▶ [Provided material]
*** Block opens ***
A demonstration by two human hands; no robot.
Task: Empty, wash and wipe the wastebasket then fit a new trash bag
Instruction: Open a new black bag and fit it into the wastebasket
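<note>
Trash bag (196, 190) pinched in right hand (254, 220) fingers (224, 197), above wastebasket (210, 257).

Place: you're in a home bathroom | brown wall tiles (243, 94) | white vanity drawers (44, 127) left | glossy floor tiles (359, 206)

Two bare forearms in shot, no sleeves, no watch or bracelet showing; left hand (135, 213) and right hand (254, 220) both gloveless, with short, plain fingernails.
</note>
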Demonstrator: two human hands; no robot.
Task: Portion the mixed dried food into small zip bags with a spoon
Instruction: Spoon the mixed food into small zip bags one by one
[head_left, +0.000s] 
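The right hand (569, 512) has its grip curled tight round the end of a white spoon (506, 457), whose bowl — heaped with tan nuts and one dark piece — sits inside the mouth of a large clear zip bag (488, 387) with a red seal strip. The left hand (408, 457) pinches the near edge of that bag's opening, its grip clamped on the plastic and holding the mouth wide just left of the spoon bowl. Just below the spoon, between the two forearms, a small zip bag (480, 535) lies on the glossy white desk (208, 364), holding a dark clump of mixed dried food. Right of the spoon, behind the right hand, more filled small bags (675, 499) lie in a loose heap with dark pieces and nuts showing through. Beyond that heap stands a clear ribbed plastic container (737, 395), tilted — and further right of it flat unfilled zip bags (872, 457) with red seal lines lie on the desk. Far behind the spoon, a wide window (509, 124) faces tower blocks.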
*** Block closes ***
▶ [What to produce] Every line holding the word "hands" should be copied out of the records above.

▶ [Response area]
A demonstration by two human hands; no robot.
Demonstrator: two human hands; no robot.

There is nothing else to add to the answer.